Under the leadership of Artistic Director David Saint since 1998, George Street Playhouse is a nationally recognized theatre, presenting an acclaimed mainstage season while providing an artistic home for established and emerging theatre artists. Founded in 1974, the Playhouse has been represented by numerous productions both on and off-Broadway. Recent productions include The Toxic Avenger (Outer Critics Circle Award for Best New Musical), Anne Meara's Down the Garden Paths, the Outer Critics Circle, Drama Desk and Drama League nominated production of The Spitfire Grill and the Tony Award and Pulitzer Prize winning play Proof by David Auburn, which was developed at GSP during the 1999 Next Stage Series of new plays.
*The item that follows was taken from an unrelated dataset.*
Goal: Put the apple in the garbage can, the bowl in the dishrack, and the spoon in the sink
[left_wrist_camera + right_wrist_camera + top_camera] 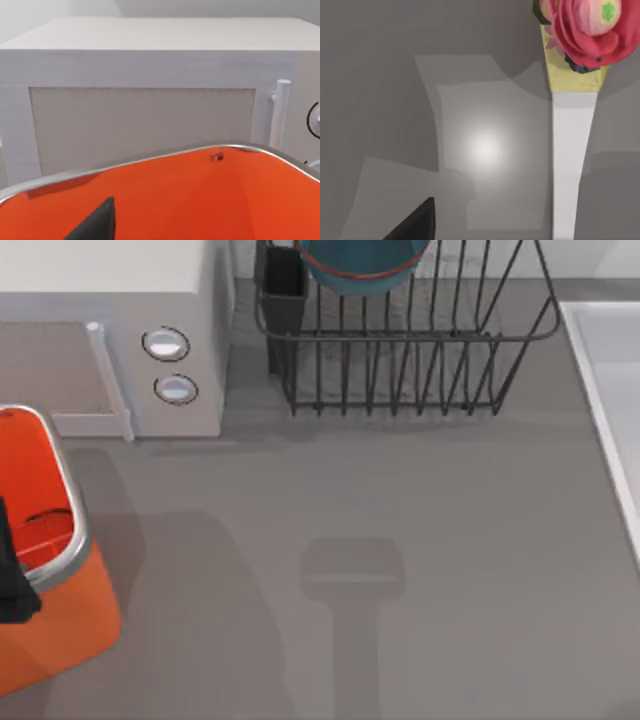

In addition to its mainstage season, GSP's Touring Theatre features four issue-oriented productions and tours to more than 250 schools in the tri-state area, and are seen by more than 60,000 students annually. George Street Playhouse programming is made possible in part by funds from the New Jersey State Council on the Arts/Department of State, a partner agency of the National Endowment for the Arts, and by funds from the National Endowment for the Arts.